MÜNCHEN Es war kurz vor 14 Uhr, als 1860-Präsident Dieter Schneider zum einzigen Mal an diesem Samstag schlechte Laune bekam.

In der Nordkurve hatten sich plötzlich einige Löwen-Anhänger, darunter auch jene aus der Neonazi-Szene, die seit Jahren für Ärger sorgen beim TSV 1860, in die Haare gekriegt. Die Polizei musste schlichten.

Auslöser der Handgreiflichkeiten war offenbar der Stimmungsboykott der Ultra-Gruppierung Cosa Nostra. Vor der Partie hatten sich die Ultras mit Schneider verständigt, keine Gesänge gegen den wahrscheinlichen Investor Hasan Ismaik anzustimmen, aber auch sonst keine Stimmung zu machen. Dies nahmen die Neonazis – und offenbar auch einige Arge-Mitglieder – ihrerseits zum Anlass, die Ultras zu provozieren. Irgendwann kam es zu den Handgemengen, unklar ist noch, welche Gruppierung angefangen hat.
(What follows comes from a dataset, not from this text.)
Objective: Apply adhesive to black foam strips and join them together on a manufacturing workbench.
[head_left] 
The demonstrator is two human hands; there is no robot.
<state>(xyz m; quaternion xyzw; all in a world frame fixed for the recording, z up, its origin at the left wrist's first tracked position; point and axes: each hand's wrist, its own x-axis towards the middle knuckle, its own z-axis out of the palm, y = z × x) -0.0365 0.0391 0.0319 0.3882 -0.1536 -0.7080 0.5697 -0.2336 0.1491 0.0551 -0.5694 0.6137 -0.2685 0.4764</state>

Schneider will nun abwarten, was die Analyse der Videoaufzeichnungen ans Licht bringt. Doch vorab sagte er: „Für mich sah es so aus, dass die Neonazis in der Kurve provoziert haben. Ich hoffe, dass es gute Videoaufzeichnungen von dem Vorfall gibt und wir so genug Beweise in die Hand bekommen, um endlich gegen diese Gestalten vorgehen zu können”, so Schneider, „wir wollen nichts mit Nazis, Neonazis und anderen Rassisten zu tun haben. Die haben bei uns nichts zu suchen.” Schneider hofft, nun Beweise zu bekommen, um den ungewollten und rechten Anhang ausschließen zu können.